YOUR INSTRUCTIONS —
Copy exactly the lines of the data below, beginning with the line with "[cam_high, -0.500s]" and ending with the line with "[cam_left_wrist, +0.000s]". Pictures are to be omitted.

SUPPLIED INFORMATION —
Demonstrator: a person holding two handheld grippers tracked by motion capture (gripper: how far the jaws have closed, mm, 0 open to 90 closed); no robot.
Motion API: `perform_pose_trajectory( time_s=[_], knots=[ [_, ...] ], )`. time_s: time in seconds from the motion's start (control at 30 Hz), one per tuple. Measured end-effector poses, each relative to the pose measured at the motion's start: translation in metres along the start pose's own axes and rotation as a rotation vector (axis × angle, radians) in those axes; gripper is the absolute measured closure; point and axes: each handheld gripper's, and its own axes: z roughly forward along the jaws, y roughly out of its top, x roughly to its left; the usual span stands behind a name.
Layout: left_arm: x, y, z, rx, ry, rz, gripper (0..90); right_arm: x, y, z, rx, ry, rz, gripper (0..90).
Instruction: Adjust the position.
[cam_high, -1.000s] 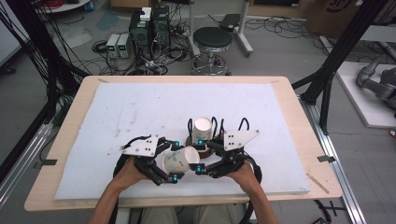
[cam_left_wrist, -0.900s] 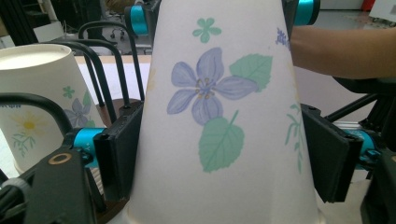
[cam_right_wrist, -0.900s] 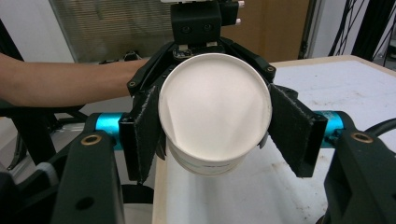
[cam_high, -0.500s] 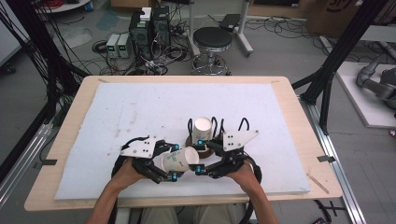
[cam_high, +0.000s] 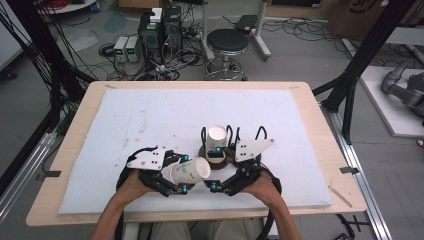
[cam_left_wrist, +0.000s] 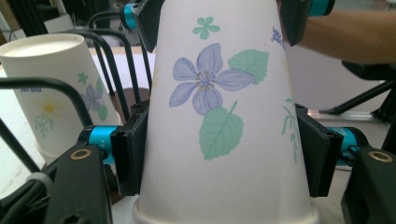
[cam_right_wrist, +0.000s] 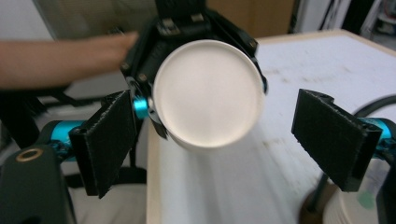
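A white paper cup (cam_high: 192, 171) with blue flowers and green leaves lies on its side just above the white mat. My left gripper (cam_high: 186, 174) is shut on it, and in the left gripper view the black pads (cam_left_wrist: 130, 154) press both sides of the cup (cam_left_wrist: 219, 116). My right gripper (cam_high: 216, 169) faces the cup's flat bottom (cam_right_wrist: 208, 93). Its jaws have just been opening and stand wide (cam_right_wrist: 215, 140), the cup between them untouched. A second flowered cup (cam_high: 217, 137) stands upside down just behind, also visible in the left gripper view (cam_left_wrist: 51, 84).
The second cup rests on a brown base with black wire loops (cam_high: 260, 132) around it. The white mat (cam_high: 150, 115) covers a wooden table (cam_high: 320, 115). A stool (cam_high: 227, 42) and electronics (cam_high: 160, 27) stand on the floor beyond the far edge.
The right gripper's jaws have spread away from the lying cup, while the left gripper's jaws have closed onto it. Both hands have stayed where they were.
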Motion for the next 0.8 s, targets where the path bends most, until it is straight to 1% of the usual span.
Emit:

YOUR SOLUTION —
[cam_high, -0.500s] 
[cam_high, +0.000s] 
[cam_left_wrist, +0.000s] 

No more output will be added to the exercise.